Capitation might work, but there are a quite a few issues to iron out. First of all, any cost savings achieved will need to be reinvested into risk management and care coordination activities. The report contains an analysis of Blue Cross Blue Shield’s (BCBS) Alternative Quality Contract (AQC), which is an arrangement with six state providers to lower the total medical spend over a five year contract period while maintaining high quality scores. In the first year of the program, costs actually increased an average of 10 percent for those doctor groups, compared to 1.7 percent for non AQC providers. Part of this is because BCBS paid more for quality, another reason is because of infrastructure investments. While these increases are built into the program (and should not be taken as a criticism of BCBS’ foray into value based purchasing), they illustrate that before it will save you money, high quality health care can be expensive to set up.

  • IT Sidenote – During the recent Health IT Summit in Washington, DC, BCBS of MA spoke on a payer panel about their AQC program. The speaker revealed the sophisticated data exchange model between the plan and provider: Excel spreadsheets that BCBS e-mails to providers, who populate it and send it back. This shows that A) it’s not just about the IT systems, but B) there aren’t these types of compatible, functional software solutions out there yet.

Second, global payment rates can be high; this can potentially deter physician referrals and/or muddle the incentive to bring down utilization. Third, relationships hold a trump card over price – physicians will refer to, and patients will seek care from, the specialists and hospitals who they know and trust.

More broadly, Massachusetts shows us that capitation needs some policy adjustments before being unleashed more broadly in the market. Providers are not used to managing insurance risk; capitation may spur further consolidation as practices try to safeguard against unpredictable costs by applying upward pressure to prices. Also, specifics of capitation need close monitoring – for example, if provider group A sets a budget of $200 per member per month but spends $205, and provider group B sets a $250 budget and spends $245, Group A may get penalized even though they are spending considerably less than Group B, who may get a bonus for “saving money.” As always, the devil is in the details.

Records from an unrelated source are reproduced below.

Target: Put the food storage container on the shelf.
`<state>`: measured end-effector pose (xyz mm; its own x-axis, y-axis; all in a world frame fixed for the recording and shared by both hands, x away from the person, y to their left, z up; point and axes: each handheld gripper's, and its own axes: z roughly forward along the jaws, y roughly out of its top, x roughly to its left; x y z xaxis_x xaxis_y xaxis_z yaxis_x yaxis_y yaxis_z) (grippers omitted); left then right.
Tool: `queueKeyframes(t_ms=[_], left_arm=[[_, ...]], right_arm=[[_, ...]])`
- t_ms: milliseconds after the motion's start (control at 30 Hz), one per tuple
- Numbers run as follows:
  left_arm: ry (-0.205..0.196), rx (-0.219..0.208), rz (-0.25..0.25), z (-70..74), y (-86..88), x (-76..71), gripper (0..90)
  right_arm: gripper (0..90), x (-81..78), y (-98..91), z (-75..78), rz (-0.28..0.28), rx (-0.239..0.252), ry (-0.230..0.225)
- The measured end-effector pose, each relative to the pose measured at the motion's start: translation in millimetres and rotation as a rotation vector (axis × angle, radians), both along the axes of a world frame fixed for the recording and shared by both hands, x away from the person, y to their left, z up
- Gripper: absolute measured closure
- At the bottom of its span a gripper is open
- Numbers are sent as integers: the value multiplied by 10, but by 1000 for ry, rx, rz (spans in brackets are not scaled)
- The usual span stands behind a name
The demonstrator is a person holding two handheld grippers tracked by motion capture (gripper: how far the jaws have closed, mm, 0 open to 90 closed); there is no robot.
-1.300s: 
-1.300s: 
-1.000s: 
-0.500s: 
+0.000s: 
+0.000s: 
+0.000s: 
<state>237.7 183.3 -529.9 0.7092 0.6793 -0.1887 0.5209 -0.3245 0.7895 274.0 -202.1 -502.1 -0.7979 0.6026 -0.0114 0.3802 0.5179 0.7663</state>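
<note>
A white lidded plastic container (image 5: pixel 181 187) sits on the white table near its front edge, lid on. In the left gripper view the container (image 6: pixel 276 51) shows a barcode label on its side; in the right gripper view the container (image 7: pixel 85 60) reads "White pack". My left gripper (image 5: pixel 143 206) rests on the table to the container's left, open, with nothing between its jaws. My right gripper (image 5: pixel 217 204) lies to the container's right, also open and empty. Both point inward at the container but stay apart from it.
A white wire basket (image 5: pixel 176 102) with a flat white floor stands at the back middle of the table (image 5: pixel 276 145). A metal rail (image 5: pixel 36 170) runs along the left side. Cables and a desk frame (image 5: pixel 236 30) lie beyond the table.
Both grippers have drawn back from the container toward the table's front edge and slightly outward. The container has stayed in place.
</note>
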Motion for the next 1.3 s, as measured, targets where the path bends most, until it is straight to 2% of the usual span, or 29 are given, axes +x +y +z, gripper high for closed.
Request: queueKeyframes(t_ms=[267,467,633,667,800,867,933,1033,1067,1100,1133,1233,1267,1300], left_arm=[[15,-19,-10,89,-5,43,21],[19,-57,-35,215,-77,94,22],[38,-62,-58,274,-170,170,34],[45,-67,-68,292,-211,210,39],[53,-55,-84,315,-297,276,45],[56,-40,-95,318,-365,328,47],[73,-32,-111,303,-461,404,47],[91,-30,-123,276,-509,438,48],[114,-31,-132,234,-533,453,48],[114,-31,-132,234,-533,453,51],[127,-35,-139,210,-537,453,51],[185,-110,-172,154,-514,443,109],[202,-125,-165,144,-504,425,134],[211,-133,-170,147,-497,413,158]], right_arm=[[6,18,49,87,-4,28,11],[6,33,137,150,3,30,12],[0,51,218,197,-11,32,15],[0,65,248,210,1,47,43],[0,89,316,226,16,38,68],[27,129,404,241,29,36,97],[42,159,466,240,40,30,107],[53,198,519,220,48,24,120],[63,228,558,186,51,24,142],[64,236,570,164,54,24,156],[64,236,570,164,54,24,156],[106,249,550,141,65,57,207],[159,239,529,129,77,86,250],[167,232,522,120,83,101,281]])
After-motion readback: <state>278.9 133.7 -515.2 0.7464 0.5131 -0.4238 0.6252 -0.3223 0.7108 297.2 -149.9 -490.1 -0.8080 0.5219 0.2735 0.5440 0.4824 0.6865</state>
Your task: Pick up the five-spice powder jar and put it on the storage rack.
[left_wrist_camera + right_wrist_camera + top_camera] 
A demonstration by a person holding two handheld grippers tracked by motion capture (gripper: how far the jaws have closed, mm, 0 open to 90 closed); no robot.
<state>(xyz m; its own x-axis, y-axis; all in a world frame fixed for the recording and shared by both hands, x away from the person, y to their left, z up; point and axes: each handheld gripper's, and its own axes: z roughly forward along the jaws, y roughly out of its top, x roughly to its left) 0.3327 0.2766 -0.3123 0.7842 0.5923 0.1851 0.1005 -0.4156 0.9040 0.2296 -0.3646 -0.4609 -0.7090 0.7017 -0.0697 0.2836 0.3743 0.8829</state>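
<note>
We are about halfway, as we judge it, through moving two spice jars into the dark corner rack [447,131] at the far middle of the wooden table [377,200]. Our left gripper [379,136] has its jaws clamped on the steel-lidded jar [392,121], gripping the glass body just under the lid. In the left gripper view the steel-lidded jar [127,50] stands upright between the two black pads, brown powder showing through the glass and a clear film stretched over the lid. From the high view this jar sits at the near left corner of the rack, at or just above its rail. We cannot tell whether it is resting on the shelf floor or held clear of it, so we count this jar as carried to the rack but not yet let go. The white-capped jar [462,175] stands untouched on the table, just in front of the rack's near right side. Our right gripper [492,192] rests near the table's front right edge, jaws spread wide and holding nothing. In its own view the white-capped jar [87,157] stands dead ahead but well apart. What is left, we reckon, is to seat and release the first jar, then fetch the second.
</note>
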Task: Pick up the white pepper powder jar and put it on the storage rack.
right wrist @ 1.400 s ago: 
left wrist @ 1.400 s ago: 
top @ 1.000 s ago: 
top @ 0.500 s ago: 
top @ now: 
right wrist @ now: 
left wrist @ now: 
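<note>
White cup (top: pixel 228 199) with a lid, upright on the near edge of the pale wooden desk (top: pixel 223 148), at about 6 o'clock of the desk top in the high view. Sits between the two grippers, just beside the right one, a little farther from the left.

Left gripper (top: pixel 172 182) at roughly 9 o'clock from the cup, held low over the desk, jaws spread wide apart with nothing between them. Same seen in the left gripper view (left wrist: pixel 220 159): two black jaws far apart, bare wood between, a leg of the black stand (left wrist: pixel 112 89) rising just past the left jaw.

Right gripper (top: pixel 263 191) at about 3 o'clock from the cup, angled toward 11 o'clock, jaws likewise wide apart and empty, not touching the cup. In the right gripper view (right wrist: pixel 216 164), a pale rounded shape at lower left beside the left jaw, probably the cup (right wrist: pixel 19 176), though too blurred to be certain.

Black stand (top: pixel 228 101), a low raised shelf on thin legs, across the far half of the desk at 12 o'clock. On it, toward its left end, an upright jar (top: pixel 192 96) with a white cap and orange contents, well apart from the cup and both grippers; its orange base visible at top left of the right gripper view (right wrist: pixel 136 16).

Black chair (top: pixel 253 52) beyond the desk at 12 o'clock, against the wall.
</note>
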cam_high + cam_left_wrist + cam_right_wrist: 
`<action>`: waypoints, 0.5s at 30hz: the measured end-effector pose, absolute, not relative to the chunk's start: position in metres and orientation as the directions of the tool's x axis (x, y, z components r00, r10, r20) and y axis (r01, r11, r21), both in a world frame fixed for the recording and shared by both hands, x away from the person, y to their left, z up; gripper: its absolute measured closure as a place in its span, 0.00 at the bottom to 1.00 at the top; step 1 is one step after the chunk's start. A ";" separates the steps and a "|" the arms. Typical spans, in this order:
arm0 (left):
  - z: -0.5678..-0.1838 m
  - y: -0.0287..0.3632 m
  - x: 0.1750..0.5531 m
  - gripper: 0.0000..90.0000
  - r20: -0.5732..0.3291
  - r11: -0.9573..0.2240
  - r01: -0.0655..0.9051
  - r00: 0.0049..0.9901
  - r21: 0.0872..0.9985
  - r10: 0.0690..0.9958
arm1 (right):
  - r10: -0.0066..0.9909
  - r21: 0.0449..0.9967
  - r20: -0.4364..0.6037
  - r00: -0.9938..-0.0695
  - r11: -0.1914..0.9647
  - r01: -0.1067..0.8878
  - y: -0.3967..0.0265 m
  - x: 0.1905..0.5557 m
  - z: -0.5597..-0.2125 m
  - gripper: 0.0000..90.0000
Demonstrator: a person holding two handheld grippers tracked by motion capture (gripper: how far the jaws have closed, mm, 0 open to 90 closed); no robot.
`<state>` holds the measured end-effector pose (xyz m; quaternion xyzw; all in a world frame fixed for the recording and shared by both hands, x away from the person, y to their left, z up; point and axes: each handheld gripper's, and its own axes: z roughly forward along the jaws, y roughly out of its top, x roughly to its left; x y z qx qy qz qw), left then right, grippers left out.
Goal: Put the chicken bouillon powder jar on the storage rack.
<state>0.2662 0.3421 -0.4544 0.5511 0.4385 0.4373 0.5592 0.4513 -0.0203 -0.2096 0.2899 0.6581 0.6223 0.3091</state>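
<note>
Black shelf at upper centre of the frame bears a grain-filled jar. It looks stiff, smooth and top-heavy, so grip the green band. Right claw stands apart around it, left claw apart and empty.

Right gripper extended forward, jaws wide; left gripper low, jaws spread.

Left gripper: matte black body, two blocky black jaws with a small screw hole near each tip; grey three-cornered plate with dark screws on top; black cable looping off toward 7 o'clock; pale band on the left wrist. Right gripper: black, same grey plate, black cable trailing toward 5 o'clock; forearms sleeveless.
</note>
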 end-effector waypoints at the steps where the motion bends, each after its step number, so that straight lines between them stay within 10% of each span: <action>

Coakley is saying that as health reform moves forward, it is not the policy ideas that will drive success. It will take concerted efforts and hard work from all stakeholders – officials, providers, payers, patients, who all remain ensconced in their own worldviews. We can all agree to teamwork and cooperation as general platitudes – but the report suggests that a halfhearted reform will likely lead to further market inequity – meaning even further price and quality variation (emphasis added):

“We should not expect to fix the system by shifting the risk and responsibility for efficient care management from health insurers to providers through Accountable Care Organizations (―ACOs‖). A shift of payment methodology by itself is not the panacea to controlling costs. Moreover, the information we reviewed shows that the shift to global payments without other fundamental changes may not only fail to control cost, but may exacerbate market dysfunction and market inequities by establishing widely different per member per month rates based on historic pricing disparities.”